Friends, our journey through 1 Corinthians brings us today to Chapter 4:6-21. Here Paul addresses a number of specific concerns with the Corinthians, but the one which is most obvious in this chapter is their lack of humility. A shortage of this plagues the church today as well. I think Christianity would benefit greatly if there were more humble individuals in both pulpits and pews. I also have a feeling that many of us at First Baptist Church could use a bit more humility as well. So let's pause and pray that God would use His Word to build true humility in our lives today.

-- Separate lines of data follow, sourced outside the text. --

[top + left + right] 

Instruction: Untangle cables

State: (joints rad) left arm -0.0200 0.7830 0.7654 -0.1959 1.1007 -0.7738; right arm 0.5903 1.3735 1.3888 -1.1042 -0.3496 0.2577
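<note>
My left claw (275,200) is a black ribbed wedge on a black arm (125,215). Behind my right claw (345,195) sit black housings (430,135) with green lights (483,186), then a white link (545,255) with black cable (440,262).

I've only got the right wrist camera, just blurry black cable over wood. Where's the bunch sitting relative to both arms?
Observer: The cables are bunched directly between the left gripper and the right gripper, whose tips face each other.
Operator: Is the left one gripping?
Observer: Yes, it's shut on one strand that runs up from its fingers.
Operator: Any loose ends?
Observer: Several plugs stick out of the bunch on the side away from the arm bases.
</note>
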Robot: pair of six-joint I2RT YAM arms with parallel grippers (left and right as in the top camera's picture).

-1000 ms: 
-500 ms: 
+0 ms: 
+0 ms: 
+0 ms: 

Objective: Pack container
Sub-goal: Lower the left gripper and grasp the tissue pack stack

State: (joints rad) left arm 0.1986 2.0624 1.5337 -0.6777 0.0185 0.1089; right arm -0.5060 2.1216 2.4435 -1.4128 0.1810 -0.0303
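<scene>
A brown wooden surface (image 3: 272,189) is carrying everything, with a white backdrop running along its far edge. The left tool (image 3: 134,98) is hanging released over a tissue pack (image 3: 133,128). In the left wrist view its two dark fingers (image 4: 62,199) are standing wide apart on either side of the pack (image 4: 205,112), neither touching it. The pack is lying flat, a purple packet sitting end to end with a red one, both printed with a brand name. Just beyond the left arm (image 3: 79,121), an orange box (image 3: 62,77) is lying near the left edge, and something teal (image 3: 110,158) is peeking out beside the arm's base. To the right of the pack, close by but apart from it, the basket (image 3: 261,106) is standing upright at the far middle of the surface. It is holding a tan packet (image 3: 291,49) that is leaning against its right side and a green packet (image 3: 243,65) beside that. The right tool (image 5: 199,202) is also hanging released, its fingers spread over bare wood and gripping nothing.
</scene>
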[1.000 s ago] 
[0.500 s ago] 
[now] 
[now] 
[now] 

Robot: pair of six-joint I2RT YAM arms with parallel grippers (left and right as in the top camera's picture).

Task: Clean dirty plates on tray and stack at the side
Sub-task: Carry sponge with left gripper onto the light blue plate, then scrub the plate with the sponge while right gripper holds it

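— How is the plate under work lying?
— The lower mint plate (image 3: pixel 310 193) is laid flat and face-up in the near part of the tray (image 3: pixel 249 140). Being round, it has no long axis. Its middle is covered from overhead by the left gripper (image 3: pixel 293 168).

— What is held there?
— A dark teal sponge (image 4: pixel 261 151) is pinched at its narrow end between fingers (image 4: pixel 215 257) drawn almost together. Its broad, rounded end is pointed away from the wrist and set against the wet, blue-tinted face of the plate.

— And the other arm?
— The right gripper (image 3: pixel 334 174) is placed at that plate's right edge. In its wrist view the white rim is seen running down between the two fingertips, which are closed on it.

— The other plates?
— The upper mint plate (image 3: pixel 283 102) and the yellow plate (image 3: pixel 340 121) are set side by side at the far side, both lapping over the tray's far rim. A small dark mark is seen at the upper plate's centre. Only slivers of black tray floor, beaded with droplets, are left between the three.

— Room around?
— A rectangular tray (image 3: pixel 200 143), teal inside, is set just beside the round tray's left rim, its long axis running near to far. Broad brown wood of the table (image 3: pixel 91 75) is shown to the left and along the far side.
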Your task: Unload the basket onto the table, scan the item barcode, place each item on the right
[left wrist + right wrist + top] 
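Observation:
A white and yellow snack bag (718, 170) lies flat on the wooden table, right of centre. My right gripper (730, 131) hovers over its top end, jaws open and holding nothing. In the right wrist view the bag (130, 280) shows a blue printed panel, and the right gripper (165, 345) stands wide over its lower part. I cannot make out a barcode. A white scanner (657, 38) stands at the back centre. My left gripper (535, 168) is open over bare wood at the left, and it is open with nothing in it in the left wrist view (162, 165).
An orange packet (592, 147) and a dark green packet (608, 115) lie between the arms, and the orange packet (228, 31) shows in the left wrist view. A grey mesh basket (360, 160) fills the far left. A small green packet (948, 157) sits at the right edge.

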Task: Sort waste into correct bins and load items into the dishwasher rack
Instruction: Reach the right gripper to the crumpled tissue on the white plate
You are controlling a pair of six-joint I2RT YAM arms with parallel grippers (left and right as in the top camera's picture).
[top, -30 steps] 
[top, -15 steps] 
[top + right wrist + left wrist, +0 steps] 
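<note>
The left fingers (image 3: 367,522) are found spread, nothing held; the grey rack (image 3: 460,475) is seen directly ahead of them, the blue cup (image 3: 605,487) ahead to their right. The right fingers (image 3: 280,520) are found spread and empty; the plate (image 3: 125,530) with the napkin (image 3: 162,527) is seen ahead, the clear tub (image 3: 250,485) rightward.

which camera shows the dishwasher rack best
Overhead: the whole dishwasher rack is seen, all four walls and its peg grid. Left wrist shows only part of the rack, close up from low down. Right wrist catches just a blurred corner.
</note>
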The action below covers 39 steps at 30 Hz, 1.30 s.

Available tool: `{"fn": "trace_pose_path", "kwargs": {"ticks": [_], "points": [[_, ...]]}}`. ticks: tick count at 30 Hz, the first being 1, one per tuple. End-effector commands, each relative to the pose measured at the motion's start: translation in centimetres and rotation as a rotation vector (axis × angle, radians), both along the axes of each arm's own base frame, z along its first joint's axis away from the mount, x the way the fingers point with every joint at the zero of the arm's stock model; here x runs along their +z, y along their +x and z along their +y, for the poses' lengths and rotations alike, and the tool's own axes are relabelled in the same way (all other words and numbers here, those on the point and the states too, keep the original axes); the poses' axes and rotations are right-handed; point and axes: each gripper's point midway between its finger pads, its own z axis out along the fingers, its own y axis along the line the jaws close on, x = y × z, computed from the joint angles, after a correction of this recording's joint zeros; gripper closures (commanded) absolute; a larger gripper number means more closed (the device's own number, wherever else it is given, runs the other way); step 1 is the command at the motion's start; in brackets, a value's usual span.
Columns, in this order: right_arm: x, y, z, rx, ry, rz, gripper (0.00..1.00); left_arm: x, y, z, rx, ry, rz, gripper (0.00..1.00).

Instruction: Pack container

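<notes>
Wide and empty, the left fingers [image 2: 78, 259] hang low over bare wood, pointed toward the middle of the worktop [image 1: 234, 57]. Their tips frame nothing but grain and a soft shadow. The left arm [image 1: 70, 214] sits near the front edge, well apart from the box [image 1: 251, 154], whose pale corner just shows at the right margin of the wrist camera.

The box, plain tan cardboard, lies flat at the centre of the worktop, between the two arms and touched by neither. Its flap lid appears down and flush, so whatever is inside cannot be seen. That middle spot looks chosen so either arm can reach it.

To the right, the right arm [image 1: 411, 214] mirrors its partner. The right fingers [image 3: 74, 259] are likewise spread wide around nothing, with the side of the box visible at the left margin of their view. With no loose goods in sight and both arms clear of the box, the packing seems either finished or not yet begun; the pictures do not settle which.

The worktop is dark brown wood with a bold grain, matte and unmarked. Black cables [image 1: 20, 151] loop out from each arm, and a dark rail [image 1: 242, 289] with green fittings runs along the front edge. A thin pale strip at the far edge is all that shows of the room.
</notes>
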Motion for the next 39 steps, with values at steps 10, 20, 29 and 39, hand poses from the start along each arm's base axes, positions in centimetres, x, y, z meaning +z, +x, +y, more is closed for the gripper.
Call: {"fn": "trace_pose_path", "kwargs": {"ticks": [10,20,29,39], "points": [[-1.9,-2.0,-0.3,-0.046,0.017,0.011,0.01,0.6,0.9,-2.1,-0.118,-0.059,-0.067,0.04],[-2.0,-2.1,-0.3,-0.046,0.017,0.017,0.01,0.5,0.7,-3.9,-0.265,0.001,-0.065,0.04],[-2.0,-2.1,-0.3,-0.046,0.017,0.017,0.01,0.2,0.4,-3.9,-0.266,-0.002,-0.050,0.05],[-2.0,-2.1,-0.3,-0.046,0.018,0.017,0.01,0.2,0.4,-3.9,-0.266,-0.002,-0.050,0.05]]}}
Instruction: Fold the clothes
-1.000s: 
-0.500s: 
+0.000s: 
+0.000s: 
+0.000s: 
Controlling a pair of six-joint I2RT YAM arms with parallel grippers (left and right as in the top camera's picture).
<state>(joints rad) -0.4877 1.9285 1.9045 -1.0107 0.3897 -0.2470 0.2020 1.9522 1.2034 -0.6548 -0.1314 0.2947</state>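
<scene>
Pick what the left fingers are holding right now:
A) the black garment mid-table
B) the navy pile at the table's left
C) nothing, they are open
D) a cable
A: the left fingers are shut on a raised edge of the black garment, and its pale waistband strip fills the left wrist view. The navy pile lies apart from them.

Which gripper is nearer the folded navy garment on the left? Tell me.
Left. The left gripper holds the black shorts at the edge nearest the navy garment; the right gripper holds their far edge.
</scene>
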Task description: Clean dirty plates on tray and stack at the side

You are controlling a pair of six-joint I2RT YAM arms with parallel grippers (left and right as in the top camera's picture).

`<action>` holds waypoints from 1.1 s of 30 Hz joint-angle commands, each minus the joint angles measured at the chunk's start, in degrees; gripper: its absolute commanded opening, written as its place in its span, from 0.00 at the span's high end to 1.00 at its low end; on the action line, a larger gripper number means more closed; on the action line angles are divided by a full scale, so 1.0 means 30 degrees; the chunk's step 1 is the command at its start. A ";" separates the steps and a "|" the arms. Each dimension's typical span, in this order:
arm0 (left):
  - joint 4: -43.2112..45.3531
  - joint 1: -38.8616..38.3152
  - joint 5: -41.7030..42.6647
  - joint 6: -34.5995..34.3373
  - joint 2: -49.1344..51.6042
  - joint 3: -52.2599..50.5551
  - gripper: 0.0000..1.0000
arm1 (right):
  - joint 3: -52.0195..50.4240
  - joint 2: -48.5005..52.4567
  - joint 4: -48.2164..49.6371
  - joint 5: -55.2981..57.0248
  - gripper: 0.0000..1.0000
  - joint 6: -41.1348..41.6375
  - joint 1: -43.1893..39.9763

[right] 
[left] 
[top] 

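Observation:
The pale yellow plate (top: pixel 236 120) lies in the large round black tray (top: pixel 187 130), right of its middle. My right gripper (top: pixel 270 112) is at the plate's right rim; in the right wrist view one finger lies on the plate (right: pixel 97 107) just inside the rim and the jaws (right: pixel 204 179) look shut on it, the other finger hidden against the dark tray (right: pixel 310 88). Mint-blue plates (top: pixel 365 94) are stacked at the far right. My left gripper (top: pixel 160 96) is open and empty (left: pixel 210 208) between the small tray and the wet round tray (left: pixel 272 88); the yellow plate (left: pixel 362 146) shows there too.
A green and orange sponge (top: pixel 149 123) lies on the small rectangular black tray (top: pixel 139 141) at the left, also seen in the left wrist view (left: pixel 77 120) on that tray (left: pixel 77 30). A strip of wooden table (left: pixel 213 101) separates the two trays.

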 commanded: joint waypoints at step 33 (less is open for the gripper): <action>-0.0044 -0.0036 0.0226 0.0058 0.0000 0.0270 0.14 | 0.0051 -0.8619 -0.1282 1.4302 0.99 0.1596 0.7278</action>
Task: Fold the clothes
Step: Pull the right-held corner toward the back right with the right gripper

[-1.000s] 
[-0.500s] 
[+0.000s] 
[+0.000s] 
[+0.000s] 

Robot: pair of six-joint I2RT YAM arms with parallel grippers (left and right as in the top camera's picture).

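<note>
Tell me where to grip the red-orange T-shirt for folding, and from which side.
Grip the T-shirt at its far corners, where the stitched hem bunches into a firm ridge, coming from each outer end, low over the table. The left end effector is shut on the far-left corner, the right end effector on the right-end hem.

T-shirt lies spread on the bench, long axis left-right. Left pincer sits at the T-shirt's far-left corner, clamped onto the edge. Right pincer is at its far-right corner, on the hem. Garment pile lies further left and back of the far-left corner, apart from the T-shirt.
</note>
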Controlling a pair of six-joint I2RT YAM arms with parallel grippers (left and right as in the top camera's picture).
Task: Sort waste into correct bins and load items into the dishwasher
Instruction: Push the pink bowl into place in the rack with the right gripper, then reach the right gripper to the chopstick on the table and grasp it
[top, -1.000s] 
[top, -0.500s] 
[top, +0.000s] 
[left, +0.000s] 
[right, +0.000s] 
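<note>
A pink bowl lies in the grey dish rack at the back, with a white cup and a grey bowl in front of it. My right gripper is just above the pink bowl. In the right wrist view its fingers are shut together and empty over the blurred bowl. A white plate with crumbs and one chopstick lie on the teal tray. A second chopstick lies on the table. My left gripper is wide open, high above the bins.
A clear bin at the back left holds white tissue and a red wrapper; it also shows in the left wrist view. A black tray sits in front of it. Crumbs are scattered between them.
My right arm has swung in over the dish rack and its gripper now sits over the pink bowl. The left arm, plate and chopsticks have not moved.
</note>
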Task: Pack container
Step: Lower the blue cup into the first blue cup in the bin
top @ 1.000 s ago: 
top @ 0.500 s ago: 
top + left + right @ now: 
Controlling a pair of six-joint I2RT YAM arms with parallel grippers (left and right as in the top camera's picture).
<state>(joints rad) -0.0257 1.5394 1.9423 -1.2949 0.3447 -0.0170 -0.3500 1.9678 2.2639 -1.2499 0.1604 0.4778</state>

Let's take a look at the situation in Corinth. Pride was a common attitude in the church. We have mentioned before the divisions which existed because many of the folks at Corinth had picked their favorite teacher, formed a little clique, and decided their group was better than all the others. Also, a lot of the people in the church were quite resistant to some of the instructions Paul had given to them. We see that in 4:18 Some of you have become arrogant, as if I were not coming to you. Apparently, they were saying something like, "Paul? Who does he think he is? We don't have to listen to him." Both of these problems were rooted in pride. That attitude was popping up its ugly head in various situations. 4:6a Now, brothers, I have applied these things to myself and Apollos for your benefit, so that you may learn from us the meaning of the saying, "Do not go beyond what is written." The Corinthians have failed to heed what was written in Scripture as to how leaders were to be viewed. 4:6b,7 Then you will not take pride in one man over against another. For who makes you different from anyone else? What do you have that you did not receive? And if you did receive it, why do you boast as though you did not? The Corinthians had forgotten a very basic fact of life: God is the source of everything which is good. 4:8 Already you have all you want! Already you have become rich! You have become kings -- and that without us! How I wish that you really had become kings so that we might be kings with you! Paul is using a bit of sarcasm here. The Corinthians think they are on top of the world. They think they are pretty hot stuff. They see themselves as superior to the apostles. 4:10 We are fools for Christ, but you are so wise in Christ! We are weak, but you are strong! You are honored, we are dishonored! Again, Paul is using irony to make his point, but even if the Corinthians were not choosing to put things in those words, Paul does describe their attitude. They think they are much wiser, much stronger, and much more honorable than the apostles of Jesus Christ. They were a group of proud people.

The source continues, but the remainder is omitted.